In continuation of the previous project “Virtual photorealistic underwater environments for data augmentation in training machine learning methods for classification and navigation with UUVs”, it will be beneficial to include a sonar sensor in the selected UUV scenario and simulate it, as visual data can be limited by blurring at high turbidity, e.g. in port environments, at higher distances to the inspection object, or under poor lighting. The choice of sonar system must take into account specific needs and conditions in the selected underwater environment. This will allow for the collection and merging of acoustic data alongside the optical, which can contribute to a more comprehensive and versatile representation of the underwater environment. From a defense perspective, it is particularly interesting to achieve robust detection of objects in an extended working area. This can be, for example, in conditions where objects are hidden by marine fouling, lightly buried or by other masking that can be penetrated by acoustic signals.
In addition to the previous optical simulations, a sonar simulation model must therefore be developed and used. This involves a complex understanding of acoustic signal processing, as well as the unique properties of sound propagation under water, which is why it is intended to use an existing ultrasound simulator (Field-ii, developed by DTU) for the simulation itself. This step will drastically improve the possibility of a holistic simulation of the underwater environment in which the UUVs will operate.

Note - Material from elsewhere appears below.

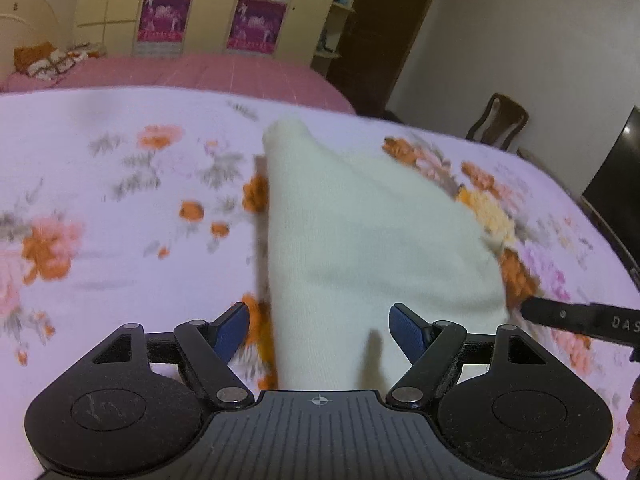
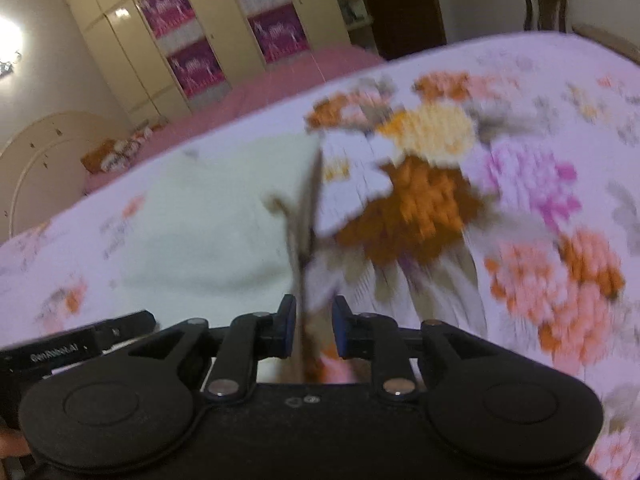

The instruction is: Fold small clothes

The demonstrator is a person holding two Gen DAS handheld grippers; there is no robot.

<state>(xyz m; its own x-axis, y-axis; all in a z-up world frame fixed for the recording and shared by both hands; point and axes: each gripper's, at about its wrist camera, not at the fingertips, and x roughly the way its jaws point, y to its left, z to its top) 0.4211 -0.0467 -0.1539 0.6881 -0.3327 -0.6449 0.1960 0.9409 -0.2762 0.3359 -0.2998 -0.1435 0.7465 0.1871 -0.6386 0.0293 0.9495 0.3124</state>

The inclusion of sonar data provides the opportunity to train more robust and versatile machine learning models. Sonar data can be used to strengthen the models' ability for object detection and classification, especially (as mentioned) in scenarios where optical data is insufficient or unreliable, such as under high turbidity. Furthermore, the integration of different sensor data types could result in the development of a multisensor data fusion algorithm, which can improve the precision and reliability of the trained models.
Including sonar data will undoubtedly lead to technical challenges, such as the need to synchronize data from different sensors and the challenges of developing a realistic sonar simulation model. A further technical challenge will be ensuring that the machine learning algorithms can effectively merge the optical and sonar-based data to produce reliable results.